Dataset content:
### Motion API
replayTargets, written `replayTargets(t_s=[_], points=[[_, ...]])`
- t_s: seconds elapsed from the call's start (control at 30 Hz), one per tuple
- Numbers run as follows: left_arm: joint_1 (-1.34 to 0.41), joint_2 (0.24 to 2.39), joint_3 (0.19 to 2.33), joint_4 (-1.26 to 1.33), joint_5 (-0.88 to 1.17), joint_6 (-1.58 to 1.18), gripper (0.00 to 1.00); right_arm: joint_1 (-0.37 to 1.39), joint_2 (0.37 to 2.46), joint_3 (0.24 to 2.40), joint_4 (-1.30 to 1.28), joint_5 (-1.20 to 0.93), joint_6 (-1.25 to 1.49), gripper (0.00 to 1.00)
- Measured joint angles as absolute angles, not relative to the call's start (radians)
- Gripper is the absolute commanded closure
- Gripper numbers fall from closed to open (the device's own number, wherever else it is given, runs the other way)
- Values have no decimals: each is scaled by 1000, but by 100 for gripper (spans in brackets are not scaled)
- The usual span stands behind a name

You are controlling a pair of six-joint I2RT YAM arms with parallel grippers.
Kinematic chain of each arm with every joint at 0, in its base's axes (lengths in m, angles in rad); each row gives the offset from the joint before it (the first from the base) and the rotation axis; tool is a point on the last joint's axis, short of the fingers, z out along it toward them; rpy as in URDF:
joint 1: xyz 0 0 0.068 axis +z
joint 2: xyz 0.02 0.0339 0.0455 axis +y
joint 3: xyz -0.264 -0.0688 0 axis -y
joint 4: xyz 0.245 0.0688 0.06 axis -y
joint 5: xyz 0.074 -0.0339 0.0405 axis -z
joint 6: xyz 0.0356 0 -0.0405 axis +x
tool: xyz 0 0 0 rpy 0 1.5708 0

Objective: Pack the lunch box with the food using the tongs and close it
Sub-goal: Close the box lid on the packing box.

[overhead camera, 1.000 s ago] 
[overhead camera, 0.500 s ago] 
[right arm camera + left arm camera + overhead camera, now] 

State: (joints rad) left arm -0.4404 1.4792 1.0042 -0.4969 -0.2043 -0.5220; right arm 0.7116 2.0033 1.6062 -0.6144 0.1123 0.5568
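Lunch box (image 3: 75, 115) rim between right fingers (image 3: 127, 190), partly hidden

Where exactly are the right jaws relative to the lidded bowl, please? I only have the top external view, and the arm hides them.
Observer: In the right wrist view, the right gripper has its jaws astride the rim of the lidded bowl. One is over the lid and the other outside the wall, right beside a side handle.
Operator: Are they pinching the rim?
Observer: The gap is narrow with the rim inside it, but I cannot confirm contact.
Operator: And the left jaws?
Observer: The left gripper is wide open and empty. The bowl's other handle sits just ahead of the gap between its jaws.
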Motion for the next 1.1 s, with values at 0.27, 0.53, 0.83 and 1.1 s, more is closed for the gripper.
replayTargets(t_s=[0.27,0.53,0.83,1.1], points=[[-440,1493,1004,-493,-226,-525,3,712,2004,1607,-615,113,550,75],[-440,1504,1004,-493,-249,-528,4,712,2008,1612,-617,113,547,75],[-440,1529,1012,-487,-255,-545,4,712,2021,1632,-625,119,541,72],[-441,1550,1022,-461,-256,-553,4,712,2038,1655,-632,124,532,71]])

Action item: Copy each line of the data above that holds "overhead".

Answer:
[overhead camera, 1.000 s ago] 
[overhead camera, 0.500 s ago] 
[right arm camera + left arm camera + overhead camera, now] 

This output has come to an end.